Le ras-le-bol des territoriaux
Lorsqu’on les invite à dire ce qu’ils ont sur le cœur, l’impression de ras-le-bol domine. Marre de ce « fonctionnaire bashing » fondé sur des approximations. Marre d’être montrés du doigt comme des faiseurs de déficits publics. Mais c’est ainsi : descendre en flèche le fonctionnaire est un exhausteur de bonnes opinions pour le candidat aux présidentielles, la suppression de 500 000 fonctionnaires annoncée par François Fillon a fait mouche ; pourquoi s’arrêter en si bon chemin ?
« À l’évidence, la fonction publique au sens large et la Territoriale en particulier manquent d’un portage politique. »

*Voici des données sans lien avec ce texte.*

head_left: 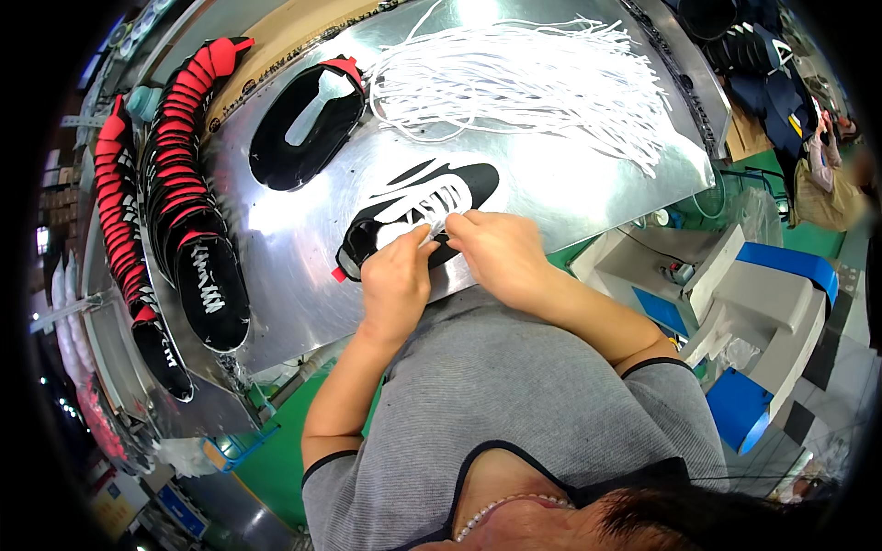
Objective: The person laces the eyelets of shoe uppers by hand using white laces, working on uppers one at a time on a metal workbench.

Pis encore, quand de telles assertions sont assénées, la gauche et les tenants d’une fonction publique droite dans ses bottes regardent le bout de leurs chaussures, à l’exception de Manuel Valls et Benoît Hamon, lors des récentes primaires ou des instances représentatives des cadres territoriaux mais dont les grands médias font peu de cas. « À l’évidence, la fonction publique au sens large et la Territoriale en particulier manquent d’un portage politique », constate Isabelle Morel, directrice bien-être au travail, action sociale et dialogue social au conseil régional d’Ile-de-France. Les cadres rêvent secrètement d’une campagne de communication institutionnelle rétablissant quelques vérités, du genre : « Que serait votre quotidien sans les fonctionnaires territoriaux ? ».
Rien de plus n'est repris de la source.